▶ **Records for the exercise**:
╭──
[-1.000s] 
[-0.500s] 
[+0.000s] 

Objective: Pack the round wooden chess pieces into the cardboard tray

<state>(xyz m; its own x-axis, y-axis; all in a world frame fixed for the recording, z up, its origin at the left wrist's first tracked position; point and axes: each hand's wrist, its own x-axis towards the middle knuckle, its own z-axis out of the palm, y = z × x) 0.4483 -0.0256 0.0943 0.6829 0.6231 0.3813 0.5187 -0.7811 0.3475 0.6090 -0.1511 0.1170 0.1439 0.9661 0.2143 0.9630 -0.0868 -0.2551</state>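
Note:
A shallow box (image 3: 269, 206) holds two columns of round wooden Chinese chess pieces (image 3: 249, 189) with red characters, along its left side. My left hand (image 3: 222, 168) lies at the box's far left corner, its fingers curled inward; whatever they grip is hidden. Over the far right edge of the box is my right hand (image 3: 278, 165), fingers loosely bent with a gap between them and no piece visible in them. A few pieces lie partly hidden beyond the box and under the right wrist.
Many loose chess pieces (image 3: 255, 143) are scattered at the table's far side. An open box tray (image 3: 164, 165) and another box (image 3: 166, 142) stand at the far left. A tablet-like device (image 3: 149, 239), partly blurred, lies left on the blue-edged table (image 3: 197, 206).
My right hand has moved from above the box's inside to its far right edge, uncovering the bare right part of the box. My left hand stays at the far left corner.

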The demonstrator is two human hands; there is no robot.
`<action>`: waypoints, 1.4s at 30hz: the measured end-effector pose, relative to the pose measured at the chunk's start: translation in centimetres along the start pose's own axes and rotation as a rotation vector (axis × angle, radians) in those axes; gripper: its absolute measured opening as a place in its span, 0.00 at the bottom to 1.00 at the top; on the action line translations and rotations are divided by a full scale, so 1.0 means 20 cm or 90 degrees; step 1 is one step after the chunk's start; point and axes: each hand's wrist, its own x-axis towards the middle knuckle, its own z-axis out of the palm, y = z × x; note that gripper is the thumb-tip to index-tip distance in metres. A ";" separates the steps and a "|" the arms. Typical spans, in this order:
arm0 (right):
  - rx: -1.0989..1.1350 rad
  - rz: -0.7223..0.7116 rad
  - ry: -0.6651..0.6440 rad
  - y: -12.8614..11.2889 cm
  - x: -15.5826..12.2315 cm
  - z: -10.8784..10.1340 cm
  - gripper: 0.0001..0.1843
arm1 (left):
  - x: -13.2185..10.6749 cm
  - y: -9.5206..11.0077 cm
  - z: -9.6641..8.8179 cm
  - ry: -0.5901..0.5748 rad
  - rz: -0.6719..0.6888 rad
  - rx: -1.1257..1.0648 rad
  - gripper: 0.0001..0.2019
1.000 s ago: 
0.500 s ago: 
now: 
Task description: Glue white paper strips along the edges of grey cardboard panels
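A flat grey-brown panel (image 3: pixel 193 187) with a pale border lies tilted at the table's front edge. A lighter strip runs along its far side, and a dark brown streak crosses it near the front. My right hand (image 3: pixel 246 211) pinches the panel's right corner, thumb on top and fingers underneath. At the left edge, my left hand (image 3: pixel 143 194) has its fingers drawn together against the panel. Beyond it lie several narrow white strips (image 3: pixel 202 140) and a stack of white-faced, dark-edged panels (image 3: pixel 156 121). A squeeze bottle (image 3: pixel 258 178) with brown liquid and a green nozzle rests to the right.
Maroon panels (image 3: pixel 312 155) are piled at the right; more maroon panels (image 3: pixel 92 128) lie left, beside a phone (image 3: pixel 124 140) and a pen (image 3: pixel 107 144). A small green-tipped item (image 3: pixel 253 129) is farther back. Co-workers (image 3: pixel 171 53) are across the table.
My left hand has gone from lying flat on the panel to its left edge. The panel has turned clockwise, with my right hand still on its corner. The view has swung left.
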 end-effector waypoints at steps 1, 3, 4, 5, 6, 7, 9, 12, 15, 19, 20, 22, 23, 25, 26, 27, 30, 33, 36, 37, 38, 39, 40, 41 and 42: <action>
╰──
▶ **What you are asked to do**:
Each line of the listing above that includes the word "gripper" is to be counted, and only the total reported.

▶ **Reply**:
3